No Ministério de Minas e Energia, a reportagem deste site quis saber qual é a real política do Governo Federal: se é a política expansionista, sem medir impactos, ou se é a política do cuidado com a vida. A Assessoria de Imprensa ficou de enviar material sobre isso. Mas nada.
Na luta por garantir direitos na época do alagamento de Manso, é bom lembrar, pelo menos uma morte foi registrada.  O vigia de Furnas, Nilton Alves da Costa, 28 anos, acabou baleado na cabeça durante uma manifestação dos atingidos, já indignados com tanto descaso. Foram acusado pelo homicídio, chamados de violentos.
Liberalino, ao se lembrar disso, talvez dissesse. “É assim que as coisas são”.
Mas até quando?
O MAB segue na luta com o lema: “Águas para a vida; não para a morte”.
ATUALIZAÇÃO – Resposta de Furnas
Em decorrência da implantação do Aproveitamento Múltiplo de Manso, Furnas assentou 343 famílias em cinco assentamentos no município de Chapada dos Guimarães/ MT no ano de 2000. Outras 79 famílias optaram por receber o valor de suas propriedades por indenização. Essas 422 famílias faziam parte do cadastro sócio patrimonial, levantado na época, como atingidos pelo APM Manso. Posteriormente, em 2003, o MAB reivindicou a inclusão de outras famílias, alegando que essas também teriam sido atingidas pelo empreendimento. 

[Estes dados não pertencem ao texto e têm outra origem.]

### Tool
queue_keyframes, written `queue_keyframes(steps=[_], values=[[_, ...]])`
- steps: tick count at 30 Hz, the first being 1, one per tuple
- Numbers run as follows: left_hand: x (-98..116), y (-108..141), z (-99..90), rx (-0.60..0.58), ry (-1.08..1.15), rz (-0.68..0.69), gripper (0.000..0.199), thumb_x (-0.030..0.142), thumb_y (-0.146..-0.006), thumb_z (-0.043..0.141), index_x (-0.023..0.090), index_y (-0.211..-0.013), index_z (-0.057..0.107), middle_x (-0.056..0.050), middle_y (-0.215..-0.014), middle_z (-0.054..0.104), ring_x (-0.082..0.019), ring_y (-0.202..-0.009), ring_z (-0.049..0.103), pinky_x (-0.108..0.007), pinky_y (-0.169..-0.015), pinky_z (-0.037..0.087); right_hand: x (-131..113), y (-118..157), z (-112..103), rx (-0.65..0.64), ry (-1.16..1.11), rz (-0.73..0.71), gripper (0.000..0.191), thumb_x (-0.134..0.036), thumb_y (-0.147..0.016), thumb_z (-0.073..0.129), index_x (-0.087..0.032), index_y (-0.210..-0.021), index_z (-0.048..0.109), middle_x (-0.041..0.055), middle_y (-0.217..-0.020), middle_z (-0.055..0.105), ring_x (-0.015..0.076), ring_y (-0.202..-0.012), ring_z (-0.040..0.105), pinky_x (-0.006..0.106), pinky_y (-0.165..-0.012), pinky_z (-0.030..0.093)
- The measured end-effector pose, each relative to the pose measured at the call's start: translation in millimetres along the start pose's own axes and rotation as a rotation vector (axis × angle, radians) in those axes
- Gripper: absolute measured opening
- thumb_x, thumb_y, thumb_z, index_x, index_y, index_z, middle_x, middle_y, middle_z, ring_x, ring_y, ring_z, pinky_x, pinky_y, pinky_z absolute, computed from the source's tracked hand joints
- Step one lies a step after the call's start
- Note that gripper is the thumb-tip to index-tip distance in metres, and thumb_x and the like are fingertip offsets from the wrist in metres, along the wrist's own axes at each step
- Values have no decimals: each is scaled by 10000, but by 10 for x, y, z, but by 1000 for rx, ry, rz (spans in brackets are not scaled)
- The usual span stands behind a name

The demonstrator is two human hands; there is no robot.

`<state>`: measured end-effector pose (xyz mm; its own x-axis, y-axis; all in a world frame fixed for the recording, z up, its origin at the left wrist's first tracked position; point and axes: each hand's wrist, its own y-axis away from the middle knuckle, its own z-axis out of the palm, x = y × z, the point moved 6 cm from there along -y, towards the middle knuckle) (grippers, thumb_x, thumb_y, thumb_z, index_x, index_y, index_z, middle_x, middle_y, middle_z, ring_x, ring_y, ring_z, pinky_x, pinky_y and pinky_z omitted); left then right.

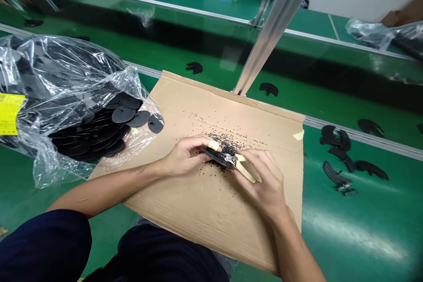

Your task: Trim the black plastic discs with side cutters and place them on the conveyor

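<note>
My left hand (185, 155), with a pale wrap on one finger, pinches a thin black plastic disc (214, 155) above the cardboard sheet. In my right hand (264, 176) is a pair of cutting pliers (243, 167) with pale yellow handles. The metal jaws meet the right edge of the disc; whether they are closed on it I cannot tell. Small black plastic bits (228, 142) lie scattered on the cardboard (211, 211) under and beyond both hands.
A clear plastic bag (66, 66) full of black discs (124, 114) lies open at the left, some spilling onto the cardboard. Curved black parts (337, 172) rest on the green table (357, 238) at the right. A metal post (261, 53) rises behind the cardboard.
</note>
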<state>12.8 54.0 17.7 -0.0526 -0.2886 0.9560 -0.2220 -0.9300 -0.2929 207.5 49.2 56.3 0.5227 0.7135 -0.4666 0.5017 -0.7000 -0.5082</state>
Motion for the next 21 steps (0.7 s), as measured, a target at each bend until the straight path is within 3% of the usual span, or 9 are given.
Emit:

Furnas então contratou duas auditorias externas para identificar e comprovar as alegações do MAB de que outras famílias, além das 422 existentes em cadastro, teriam sido atingidas pelo APM Manso. A última auditoria foi realizada com a participação efetiva do MAB, que ajudou a definir critérios para o trabalho. A auditoria identificou 458 famílias com direito a algum tipo de reparação, totalizando 880 famílias (os 343 assentados, 79 indenizados e 458 com direito a reparação). Desde então (2003) Furnas vem negociando com o MAB. Essas negociações envolveram uma ajuda de custo mensal ao longo deste período até dezembro de 2012. Um total de mais de R$ 23 milhões.
Agregado a esta ajuda de custo e com o objetivo de apoiar os atingidos, Furnas, por meio de parceria com a Empresa Brasileira de Pesquisa Agropecuária – Embrapa, realizou a análise do solo dos assentamentos, visando orientação do melhor cultivo para o tipo de terra. Por meio de convênio com a Empresa Matogrossense de Pesquisa, Assistência e Extensão Rural – Empaer, Furnas orienta há mais de 10 anos cada família com relação à produção e à liberação de pareceres para crédito rural. 
Em 31 de outubro de 2012, foi feito um acordo com o MAB para o pagamento de indenizações a 761 famílias, tendo sido quitado em cerca R$ 70 milhões, valores definidos em conjunto com as lideranças do MAB com base nas contrapartidas definidas na implantação do APM Manso. Esse acordo foi fechado com os advogados representantes da direção do MAB, e protocolado na Justiça Federal de Mato Grosso. O acordo abrangeu todas as 880 famílias reconhecidas no processo de auditoria feito em conjunto com o MAB, exceto as 119 famílias que venderam suas propriedades nos assentamentos e os falecidos cujos herdeiros estão em processo de inventário. A quitação a cada beneficiário vem sendo feita desde 19/11/12 com assinatura de termo de acordo individual. 
Com a formalização e quitação do acordo, Furnas e o MAB deixaram claro no documento que entendem que os compromissos da empresa com os atingidos pela APM Manso foram todos cumpridos.